What to work on
Transcribe exactly every line from the one containing "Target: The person" down to the final line of the listing below, including both, and leave out the rest.
══ Supplied data ══
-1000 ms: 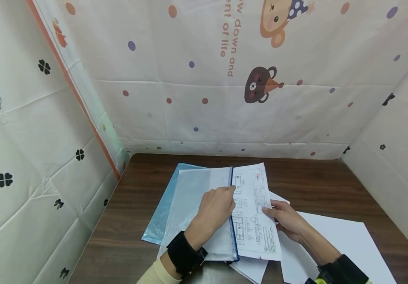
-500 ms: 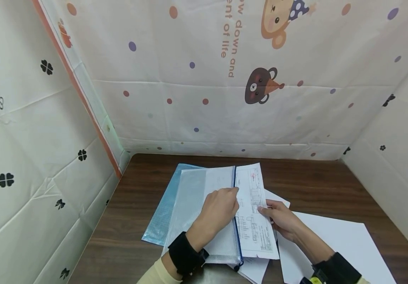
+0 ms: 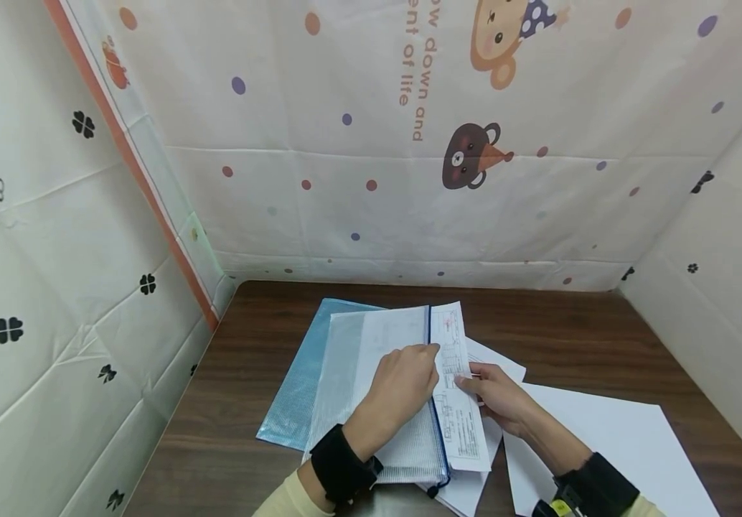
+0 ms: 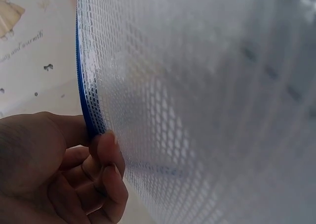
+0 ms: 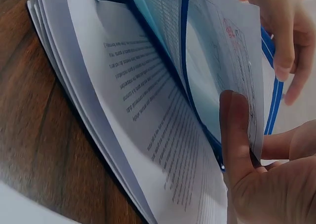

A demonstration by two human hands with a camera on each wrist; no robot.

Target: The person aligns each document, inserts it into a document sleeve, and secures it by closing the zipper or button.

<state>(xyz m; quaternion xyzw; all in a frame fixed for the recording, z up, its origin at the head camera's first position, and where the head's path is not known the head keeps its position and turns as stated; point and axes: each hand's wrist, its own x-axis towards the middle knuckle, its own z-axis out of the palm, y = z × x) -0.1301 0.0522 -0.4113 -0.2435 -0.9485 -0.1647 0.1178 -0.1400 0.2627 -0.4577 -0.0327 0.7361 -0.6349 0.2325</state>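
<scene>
A clear mesh zip pouch [image 3: 364, 359] with a blue zipper edge lies on a brown table [image 3: 578, 337]. My left hand [image 3: 419, 362] pinches that blue edge [image 4: 89, 115] and holds the mouth apart. A printed sheet [image 3: 464, 424] sticks partly out of the mouth, the rest showing through the mesh. My right hand [image 3: 474, 388] pinches the sheet's right edge, thumb [image 5: 237, 130] on top. In the right wrist view the sheet [image 5: 232, 56] sits between the pouch's blue lips, above a stack of printed pages [image 5: 133, 115].
A blue pouch [image 3: 293, 380] lies under the clear one, sticking out to the left. Loose white sheets [image 3: 616, 445] spread over the table's right front. Patterned cloth walls [image 3: 410, 179] close in the table at the back and on both sides.
The printed sheet has slid left, deeper into the mesh pouch, so less of it shows. My right hand followed it leftward; the left hand kept its hold on the zipper edge.
</scene>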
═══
Task answer
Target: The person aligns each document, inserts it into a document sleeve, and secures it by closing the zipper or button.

<state>(xyz m; quaternion xyzw; all in a frame fixed for the recording, z up, its origin at the head camera's first position, and where the head's path is not known the head keeps its position and turns as stated; point and axes: each hand's wrist, its own x-axis towards the middle knuckle, its own z-axis out of the palm, y = z × x) -0.1301 0.0522 -0.4113 -0.2435 -0.9485 -0.1647 0.1178 -0.1400 0.2627 -0.4577 -0.0327 0.7361 -0.6349 0.2325</state>
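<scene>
A clear mesh zip pouch [image 3: 364, 359] with a blue zipper edge lies on a brown table [image 3: 578, 337]. My left hand [image 3: 419, 362] pinches that blue edge [image 4: 89, 115] and holds the mouth apart. A printed sheet [image 3: 464, 424] sticks partly out of the mouth, the rest showing through the mesh. My right hand [image 3: 474, 388] pinches the sheet's right edge, thumb [image 5: 237, 130] on top. In the right wrist view the sheet [image 5: 232, 56] sits between the pouch's blue lips, above a stack of printed pages [image 5: 133, 115].
A blue pouch [image 3: 293, 380] lies under the clear one, sticking out to the left. Loose white sheets [image 3: 616, 445] spread over the table's right front. Patterned cloth walls [image 3: 410, 179] close in the table at the back and on both sides.
The printed sheet has slid left, deeper into the mesh pouch, so less of it shows. My right hand followed it leftward; the left hand kept its hold on the zipper edge.
</scene>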

What the exercise required is now done.